> _Task details_: Reproduce only this stretch of the listing below: from the line with "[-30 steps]" through the line with "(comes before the", exactly as written, with pictures excluded.

> _Data_:
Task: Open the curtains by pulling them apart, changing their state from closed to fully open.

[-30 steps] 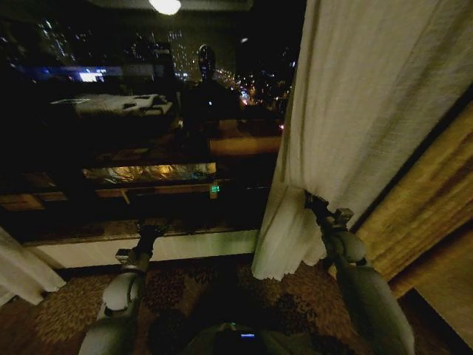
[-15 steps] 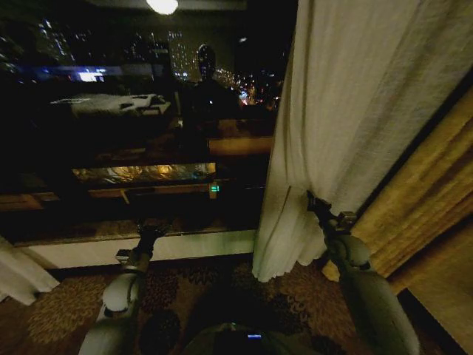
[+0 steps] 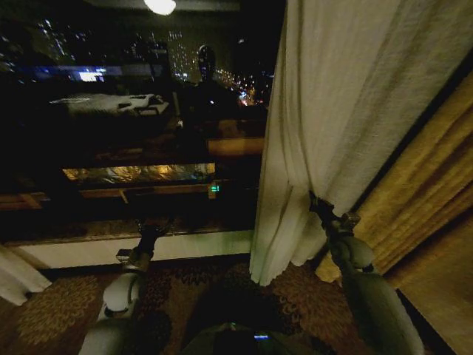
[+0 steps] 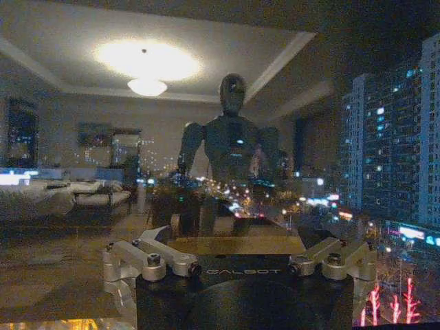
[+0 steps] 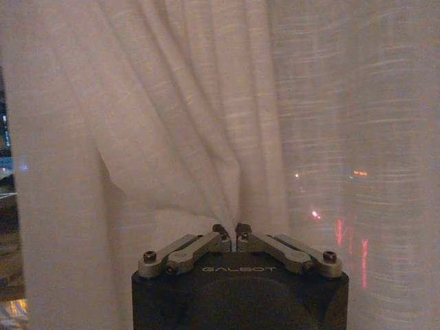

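The right curtain point(image 3: 355, 103), a sheer cream pleated panel, hangs at the right of the dark window. My right gripper point(image 3: 315, 201) is shut on a fold of it near its lower part, and the cloth bunches toward the pinch. In the right wrist view the fingers point(image 5: 221, 232) meet with the curtain point(image 5: 206, 124) caught between them. The left curtain point(image 3: 15, 279) is gathered at the far left, low down. My left gripper point(image 3: 151, 229) is held out low before the glass, apart from both panels. In the left wrist view the left gripper point(image 4: 237, 251) is spread open and holds nothing.
A thick golden drape point(image 3: 429, 207) hangs right of the sheer panel. The window glass point(image 3: 133, 148) reflects the room and the robot's own figure point(image 4: 232, 137). A white sill point(image 3: 162, 248) runs below it, above patterned carpet point(image 3: 66, 310).
The right gripper has drawn the curtain fold slightly right and lower, and the panel's hem is bunched tighter. More golden drape shows. The left arm has stayed put.
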You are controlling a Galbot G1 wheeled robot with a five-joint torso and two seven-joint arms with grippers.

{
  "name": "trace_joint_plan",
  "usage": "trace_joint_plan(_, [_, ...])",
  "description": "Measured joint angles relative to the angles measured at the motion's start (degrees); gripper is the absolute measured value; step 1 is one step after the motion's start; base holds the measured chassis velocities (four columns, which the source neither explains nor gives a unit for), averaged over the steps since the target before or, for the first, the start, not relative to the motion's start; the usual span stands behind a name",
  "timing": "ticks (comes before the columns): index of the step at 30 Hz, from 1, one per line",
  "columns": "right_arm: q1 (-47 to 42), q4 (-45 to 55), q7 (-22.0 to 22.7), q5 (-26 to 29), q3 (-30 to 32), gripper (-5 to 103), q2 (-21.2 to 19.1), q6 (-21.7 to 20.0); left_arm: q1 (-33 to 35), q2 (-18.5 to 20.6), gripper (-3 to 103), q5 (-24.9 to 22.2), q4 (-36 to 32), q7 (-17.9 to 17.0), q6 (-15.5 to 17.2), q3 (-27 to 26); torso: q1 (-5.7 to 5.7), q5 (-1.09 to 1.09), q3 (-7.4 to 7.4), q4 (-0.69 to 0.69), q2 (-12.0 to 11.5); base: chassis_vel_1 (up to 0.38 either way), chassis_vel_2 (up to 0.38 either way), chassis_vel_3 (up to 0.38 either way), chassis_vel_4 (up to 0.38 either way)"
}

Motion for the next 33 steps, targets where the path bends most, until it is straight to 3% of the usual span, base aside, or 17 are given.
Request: trace_joint_plan(33, [-0.1, 0.2, -0.4, -0.2, 0.2, 0, 0.3, 0.2, -0.2, 0.2, 100, -0.1, 0.2, 0.0, -0.1, 0.0, 0.00, 0.00, 0.00, 0.00, 0.0, -0.100, -0.098, 0.093, 0.101])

> _The answer_:
[-30 steps] 
[-15 steps] 
[+0 steps] 
[+0 steps] 
[+0 steps] 

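The right curtain point(image 3: 355, 103), a sheer cream pleated panel, hangs at the right of the dark window. My right gripper point(image 3: 315, 201) is shut on a fold of it near its lower part, and the cloth bunches toward the pinch. In the right wrist view the fingers point(image 5: 221, 232) meet with the curtain point(image 5: 206, 124) caught between them. The left curtain point(image 3: 15, 279) is gathered at the far left, low down. My left gripper point(image 3: 151, 229) is held out low before the glass, apart from both panels. In the left wrist view the left gripper point(image 4: 237, 251) is spread open and holds nothing.
A thick golden drape point(image 3: 429, 207) hangs right of the sheer panel. The window glass point(image 3: 133, 148) reflects the room and the robot's own figure point(image 4: 232, 137). A white sill point(image 3: 162, 248) runs below it, above patterned carpet point(image 3: 66, 310).
The right gripper has drawn the curtain fold slightly right and lower, and the panel's hem is bunched tighter. More golden drape shows. The left arm has stayed put.
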You are controlling a Galbot G1 wheeled robot with a five-joint torso and two seven-joint arms with grippers.

{
  "name": "trace_joint_plan",
  "usage": "trace_joint_plan(_, [_, ...])",
  "description": "Measured joint angles relative to the angles measured at the motion's start (degrees); gripper is the absolute measured value; step 1 is one step after the motion's start; base holds the measured chassis velocities (four columns, which the source neither explains nor gives a unit for), averaged over the steps since the target before or, for the first, the start, not relative to the motion's start; the usual span stands behind a name",
  "timing": "ticks (comes before the columns): index of the step at 30 Hz, from 1, one per line",

Nothing else belongs in the output.